The European Parliament recently approved the Artificial Intelligence Act that ensures safety and compliance with fundamental rights while boosting innovation.
The regulation, agreed in negotiations with member states in December 2023, was endorsed by members of the European Parliament (MEPs) with 523 votes in favor, 46 against, and 49 abstentions.
The regulation aims to protect fundamental rights, democracy, the rule of law, and environmental sustainability from high-risk artificial intelligence (AI), while boosting innovation and establishing Europe as a leader in the field. The regulation establishes obligations for AI based on its potential risks and level of impact.
“We finally have the world’s first binding law on artificial intelligence, to reduce risks, create opportunities, combat discrimination, and bring transparency,” said Italian MEP Brando Benifei. “Thanks to Parliament, unacceptable AI practices will be banned in Europe and the rights of workers and citizens will be protected. The AI Office will now be set up to support companies to start complying with the rules before they enter into force. We ensured that human beings and European values are at the very center of AI’s development”.
Banned Applications
The new rules ban certain AI applications that threaten citizens’ rights, including biometric categorization systems based on sensitive characteristics and untargeted scraping of facial images from the internet or closed-circuit television footage to create facial recognition databases. Emotion recognition in the workplace and schools, social scoring, predictive policing (when it is based solely on profiling a person or assessing their characteristics), and AI that manipulates human behavior or exploits people’s vulnerabilities also will be forbidden.
Law Enforcement Exemptions
The use of biometric identification systems (RBI) by law enforcement is prohibited in principle, except in exhaustively listed and narrowly defined situations. Real-time RBI can be deployed only if strict safeguards are met (e.g., its use is limited in time and geographic scope and subject to specific prior judicial or administrative authorization). Such uses may include, for example, a targeted search of a missing person or preventing a terrorist attack. Using such systems post-facto (post-remote RBI) is considered a high-risk use case, requiring judicial authorization being linked to a criminal offence.
Obligations for High-Risk Systems
Clear obligations are also foreseen for other high-risk AI systems (because of their significant potential harm to health, safety, fundamental rights, environment, democracy, and the rule of law). Examples of high-risk AI uses include critical infrastructure, education and vocational training, employment, essential private and public services (e.g., health care, banking), certain systems in law enforcement, migration and border management, justice, and democratic processes (e.g., influencing elections). Such systems must assess and reduce risks, maintain use logs, be transparent and accurate, and ensure human oversight. Citizens will have a right to submit complaints about AI systems and receive explanations about decisions based on high-risk AI systems that affect their rights.
Transparency Requirements
General-purpose AI (GPAI) systems, and the GPAI models they are based on, must meet certain transparency requirements, including compliance with EU copyright law and publishing detailed summaries of the content used for training. The more powerful GPAI models that could pose systemic risks will face additional requirements, including performing model evaluations, assessing and mitigating systemic risks, and reporting on incidents.
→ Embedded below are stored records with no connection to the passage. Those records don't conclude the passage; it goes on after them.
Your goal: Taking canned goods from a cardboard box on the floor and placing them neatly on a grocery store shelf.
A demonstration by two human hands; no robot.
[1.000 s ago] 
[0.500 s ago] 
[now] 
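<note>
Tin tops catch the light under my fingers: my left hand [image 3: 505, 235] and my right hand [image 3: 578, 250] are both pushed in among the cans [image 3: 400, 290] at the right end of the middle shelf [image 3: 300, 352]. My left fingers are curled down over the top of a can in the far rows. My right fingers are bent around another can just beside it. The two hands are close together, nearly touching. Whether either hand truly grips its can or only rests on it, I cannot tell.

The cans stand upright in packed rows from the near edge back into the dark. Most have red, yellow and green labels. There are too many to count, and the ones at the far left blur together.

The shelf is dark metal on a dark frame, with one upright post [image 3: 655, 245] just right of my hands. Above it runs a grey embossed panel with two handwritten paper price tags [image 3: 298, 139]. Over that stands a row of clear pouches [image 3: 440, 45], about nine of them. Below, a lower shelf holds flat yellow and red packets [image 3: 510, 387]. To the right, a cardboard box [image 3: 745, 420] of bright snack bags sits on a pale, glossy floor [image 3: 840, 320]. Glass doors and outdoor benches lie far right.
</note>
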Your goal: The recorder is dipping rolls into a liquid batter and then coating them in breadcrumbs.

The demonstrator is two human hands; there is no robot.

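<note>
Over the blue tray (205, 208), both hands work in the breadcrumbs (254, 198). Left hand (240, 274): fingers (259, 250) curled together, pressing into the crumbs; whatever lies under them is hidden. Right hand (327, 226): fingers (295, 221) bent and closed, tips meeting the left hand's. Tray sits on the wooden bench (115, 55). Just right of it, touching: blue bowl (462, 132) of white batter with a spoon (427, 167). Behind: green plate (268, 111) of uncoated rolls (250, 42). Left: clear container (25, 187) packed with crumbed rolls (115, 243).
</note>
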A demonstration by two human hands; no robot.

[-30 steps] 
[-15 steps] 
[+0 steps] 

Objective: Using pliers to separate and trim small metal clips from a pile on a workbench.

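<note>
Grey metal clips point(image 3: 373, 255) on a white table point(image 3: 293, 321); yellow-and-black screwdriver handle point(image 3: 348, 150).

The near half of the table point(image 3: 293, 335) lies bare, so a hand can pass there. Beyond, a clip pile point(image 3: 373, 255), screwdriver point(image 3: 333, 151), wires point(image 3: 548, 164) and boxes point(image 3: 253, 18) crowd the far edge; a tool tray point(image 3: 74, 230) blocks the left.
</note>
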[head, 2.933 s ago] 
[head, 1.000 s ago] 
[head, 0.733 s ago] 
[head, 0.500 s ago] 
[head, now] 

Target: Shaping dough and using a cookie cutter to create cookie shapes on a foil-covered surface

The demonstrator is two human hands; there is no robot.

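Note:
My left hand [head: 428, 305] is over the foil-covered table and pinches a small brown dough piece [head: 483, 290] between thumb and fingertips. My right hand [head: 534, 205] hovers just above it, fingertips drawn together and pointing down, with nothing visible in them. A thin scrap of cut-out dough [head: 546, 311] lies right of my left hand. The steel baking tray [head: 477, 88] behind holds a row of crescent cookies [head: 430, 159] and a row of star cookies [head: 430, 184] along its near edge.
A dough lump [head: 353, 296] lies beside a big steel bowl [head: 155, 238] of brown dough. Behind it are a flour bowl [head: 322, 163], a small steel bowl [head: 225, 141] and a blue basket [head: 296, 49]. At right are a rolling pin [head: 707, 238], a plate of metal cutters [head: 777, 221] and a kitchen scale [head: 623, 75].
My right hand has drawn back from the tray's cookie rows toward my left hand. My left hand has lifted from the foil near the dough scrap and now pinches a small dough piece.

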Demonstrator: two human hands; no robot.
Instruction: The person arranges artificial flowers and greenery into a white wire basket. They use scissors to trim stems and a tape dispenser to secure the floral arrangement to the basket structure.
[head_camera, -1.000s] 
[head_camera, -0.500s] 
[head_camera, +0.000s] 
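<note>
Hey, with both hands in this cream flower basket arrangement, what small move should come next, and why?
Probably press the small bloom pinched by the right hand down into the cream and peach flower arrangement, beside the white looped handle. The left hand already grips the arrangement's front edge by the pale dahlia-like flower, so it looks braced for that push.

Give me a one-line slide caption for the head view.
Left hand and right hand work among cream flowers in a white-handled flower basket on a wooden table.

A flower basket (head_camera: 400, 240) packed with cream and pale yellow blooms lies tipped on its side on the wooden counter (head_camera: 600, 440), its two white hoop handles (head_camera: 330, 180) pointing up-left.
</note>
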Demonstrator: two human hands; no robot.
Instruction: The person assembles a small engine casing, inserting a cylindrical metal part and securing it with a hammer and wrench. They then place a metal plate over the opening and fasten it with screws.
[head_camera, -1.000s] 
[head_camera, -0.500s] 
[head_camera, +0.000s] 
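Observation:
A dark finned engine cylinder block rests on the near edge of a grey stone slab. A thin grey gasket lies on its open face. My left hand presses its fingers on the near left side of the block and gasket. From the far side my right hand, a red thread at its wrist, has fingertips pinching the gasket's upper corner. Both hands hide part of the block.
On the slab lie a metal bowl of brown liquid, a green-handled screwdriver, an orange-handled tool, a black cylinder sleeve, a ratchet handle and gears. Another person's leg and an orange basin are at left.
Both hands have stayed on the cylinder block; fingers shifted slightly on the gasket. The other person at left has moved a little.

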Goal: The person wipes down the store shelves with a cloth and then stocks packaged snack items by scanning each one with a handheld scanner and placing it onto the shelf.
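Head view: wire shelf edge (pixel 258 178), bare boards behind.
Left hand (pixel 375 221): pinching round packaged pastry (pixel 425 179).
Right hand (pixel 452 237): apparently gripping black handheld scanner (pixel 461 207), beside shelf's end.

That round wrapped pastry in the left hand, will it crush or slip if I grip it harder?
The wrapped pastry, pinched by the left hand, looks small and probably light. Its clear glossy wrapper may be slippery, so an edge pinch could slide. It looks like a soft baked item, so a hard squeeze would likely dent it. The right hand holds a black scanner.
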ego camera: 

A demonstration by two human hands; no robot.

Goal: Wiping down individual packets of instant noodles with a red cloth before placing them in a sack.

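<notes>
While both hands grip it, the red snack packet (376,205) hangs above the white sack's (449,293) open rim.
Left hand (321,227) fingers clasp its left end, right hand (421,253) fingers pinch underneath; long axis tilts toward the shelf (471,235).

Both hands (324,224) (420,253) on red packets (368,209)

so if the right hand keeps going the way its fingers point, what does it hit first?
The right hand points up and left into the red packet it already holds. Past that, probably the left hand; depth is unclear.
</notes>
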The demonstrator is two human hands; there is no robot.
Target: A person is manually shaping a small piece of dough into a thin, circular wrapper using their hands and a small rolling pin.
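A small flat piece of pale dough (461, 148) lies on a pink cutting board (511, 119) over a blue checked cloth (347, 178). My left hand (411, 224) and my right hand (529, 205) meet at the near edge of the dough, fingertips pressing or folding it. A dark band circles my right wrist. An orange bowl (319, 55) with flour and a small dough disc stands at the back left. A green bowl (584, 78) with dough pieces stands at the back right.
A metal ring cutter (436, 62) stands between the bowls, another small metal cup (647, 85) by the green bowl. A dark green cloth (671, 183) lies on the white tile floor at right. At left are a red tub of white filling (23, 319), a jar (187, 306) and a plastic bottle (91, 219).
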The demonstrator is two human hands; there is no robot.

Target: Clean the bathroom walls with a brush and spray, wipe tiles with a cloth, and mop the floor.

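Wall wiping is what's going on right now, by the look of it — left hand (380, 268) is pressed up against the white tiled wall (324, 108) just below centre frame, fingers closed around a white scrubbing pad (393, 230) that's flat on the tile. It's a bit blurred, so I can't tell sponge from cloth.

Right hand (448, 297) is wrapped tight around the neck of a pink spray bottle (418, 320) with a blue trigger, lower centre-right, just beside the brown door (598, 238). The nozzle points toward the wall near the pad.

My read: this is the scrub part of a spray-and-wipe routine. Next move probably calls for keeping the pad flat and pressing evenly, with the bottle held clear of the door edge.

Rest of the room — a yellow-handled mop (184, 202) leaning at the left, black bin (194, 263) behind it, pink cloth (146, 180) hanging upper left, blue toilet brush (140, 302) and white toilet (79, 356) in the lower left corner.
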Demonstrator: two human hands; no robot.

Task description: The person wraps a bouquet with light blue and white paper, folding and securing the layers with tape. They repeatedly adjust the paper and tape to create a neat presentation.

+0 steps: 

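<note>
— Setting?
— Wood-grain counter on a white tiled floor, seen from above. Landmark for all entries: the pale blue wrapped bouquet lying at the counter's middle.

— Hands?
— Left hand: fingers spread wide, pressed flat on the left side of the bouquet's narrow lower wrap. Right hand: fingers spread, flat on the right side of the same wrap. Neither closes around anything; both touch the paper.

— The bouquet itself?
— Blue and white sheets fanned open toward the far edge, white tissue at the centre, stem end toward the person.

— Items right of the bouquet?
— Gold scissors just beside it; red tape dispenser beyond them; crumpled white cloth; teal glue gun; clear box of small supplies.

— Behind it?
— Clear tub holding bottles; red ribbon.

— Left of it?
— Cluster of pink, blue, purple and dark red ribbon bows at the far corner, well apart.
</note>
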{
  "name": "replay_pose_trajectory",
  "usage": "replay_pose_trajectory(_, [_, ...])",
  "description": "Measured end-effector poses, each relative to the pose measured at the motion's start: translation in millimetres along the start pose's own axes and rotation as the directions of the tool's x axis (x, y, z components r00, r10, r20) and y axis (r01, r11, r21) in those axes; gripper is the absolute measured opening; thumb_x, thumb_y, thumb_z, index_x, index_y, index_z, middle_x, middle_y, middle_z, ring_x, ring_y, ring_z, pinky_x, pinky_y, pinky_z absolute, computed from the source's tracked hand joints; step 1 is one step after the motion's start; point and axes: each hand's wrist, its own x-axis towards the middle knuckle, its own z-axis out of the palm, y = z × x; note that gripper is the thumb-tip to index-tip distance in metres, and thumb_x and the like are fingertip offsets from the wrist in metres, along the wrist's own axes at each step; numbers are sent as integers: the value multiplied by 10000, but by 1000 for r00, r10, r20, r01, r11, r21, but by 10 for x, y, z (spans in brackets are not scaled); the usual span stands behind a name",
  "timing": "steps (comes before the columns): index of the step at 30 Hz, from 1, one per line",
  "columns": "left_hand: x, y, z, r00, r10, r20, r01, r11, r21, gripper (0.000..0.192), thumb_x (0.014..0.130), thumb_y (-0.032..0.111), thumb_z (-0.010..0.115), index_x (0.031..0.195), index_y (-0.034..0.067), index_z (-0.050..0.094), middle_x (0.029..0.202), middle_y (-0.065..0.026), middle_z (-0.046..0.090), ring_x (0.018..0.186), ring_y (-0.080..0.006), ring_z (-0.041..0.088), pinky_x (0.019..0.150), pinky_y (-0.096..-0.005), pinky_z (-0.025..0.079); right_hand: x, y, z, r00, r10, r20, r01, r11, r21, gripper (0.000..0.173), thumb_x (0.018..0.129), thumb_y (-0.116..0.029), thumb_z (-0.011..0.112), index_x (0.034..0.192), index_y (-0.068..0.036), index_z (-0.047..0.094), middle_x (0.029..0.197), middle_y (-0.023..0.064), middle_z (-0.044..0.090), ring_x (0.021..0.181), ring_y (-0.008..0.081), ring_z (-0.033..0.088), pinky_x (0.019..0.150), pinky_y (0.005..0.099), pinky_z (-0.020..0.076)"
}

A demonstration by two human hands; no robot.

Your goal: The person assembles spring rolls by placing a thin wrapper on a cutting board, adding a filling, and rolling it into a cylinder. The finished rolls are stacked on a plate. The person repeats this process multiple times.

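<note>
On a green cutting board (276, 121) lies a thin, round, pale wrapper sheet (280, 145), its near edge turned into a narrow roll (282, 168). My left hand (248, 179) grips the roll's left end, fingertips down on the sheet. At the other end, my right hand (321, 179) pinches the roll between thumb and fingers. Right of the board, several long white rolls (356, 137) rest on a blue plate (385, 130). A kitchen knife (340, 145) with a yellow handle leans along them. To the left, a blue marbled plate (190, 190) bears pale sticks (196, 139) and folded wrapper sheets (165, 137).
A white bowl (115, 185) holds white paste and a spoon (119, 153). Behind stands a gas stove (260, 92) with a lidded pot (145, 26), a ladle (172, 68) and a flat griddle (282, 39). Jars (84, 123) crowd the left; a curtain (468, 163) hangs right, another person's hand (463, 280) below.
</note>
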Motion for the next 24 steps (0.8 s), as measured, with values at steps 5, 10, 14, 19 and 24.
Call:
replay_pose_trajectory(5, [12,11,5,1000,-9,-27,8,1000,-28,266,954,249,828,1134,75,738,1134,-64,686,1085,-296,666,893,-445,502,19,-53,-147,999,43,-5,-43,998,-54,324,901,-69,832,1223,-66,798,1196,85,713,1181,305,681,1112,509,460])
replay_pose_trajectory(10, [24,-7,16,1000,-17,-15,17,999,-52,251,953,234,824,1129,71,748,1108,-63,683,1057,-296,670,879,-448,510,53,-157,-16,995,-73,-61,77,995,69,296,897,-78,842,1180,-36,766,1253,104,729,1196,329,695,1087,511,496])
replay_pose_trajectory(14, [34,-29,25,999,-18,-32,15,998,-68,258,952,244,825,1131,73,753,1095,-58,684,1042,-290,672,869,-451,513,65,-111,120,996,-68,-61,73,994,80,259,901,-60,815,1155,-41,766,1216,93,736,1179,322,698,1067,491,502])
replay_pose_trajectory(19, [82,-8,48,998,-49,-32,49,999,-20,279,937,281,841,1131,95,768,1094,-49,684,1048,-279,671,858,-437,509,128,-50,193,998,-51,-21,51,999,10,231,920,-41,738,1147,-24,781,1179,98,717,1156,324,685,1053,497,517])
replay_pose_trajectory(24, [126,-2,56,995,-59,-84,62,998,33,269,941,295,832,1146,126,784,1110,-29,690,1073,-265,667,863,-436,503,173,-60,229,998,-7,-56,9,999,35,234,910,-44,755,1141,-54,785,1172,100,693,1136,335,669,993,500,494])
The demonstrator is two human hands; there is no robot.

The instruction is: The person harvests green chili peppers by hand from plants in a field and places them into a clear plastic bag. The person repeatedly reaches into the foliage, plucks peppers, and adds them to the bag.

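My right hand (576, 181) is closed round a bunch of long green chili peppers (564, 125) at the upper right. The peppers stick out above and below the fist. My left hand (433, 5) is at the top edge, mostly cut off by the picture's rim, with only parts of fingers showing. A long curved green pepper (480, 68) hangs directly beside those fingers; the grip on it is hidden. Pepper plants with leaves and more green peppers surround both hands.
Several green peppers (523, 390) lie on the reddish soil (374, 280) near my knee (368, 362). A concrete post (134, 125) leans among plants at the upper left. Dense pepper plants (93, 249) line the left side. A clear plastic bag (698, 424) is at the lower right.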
Additionally, artificial or manipulated images, audio, or video content need to be clearly labeled as such.
Measures To Support Innovation
Regulatory sandboxes and real-world testing will have to be established at the national level and made accessible to subject-matter experts and start-ups to develop and train innovative AI before its placement on the market.
Next Steps
The regulation is still subject to a final lawyer/linguist check and is expected to be finally adopted before the end of the legislature (through the so-called corrigendum procedure). The law also needs to be formally endorsed by the Council.
It will enter into force 20 days after its publication in the official journal and be fully applicable 24 months after its entry into force, except for bans on prohibited practices, which will apply 6 months after the entry into force date; codes of practice (9 months after entry into force); GPAI rules including governance (12 months after entry into force); and obligations for high-risk systems (36 months).